[Data]

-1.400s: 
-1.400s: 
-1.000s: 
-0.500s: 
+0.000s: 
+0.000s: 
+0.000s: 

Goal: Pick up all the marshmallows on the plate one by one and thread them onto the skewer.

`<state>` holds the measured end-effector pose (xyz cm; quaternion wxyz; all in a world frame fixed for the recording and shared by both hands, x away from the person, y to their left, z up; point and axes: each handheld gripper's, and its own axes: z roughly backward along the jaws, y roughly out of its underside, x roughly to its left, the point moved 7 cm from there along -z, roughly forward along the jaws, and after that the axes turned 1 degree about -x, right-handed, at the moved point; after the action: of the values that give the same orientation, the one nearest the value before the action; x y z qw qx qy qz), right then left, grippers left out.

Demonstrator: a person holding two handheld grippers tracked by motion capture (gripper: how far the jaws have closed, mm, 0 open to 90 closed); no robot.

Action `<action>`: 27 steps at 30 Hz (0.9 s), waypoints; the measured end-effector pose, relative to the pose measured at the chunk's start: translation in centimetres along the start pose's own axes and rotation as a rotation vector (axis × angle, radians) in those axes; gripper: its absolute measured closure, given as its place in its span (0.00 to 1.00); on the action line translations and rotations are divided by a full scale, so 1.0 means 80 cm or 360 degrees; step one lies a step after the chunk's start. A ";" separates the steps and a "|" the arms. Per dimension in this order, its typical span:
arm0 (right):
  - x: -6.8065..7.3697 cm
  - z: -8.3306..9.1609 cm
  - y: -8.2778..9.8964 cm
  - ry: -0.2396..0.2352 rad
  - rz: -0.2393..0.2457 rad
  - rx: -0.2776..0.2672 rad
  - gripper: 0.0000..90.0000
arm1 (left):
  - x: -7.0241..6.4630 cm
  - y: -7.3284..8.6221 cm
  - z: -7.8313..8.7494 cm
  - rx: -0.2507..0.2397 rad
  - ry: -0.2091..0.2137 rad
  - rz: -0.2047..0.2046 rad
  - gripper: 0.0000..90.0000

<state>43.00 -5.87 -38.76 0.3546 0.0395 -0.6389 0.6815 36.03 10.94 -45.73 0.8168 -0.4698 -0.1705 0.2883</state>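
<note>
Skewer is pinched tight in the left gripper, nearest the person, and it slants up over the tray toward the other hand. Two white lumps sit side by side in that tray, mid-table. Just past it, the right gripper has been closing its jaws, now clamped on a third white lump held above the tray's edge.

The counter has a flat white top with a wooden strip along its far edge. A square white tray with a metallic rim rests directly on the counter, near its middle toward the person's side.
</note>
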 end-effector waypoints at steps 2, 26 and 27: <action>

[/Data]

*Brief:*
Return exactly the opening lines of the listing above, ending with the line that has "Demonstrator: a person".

*Result for this exercise:*
-1.400s: 
-1.400s: 
-1.000s: 
-0.500s: 
+0.000s: 
+0.000s: 
+0.000s: 

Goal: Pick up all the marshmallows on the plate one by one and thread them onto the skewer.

`<state>` holds the measured end-effector pose (xyz cm; quaternion wxyz; all in a world frame fixed for the recording and shared by both hands, x away from the person, y to their left, z up; point and axes: each handheld gripper's, and its own axes: z roughly backward along the jaws, y roughly out of its underside, x roughly to its left, the point moved 7 cm from there along -z, roughly forward along the jaws, and after that the axes turned 1 degree about -x, right-handed, at the moved point; after the action: of the values that give the same orientation, the one nearest the value before the action; x y z qw qx qy qz), right then left, grippers left out.

Demonstrator: a person holding two handheld grippers tracked by motion capture (gripper: how far the jaws have closed, mm, 0 open to 90 closed); no robot.

Nothing else is part of this output.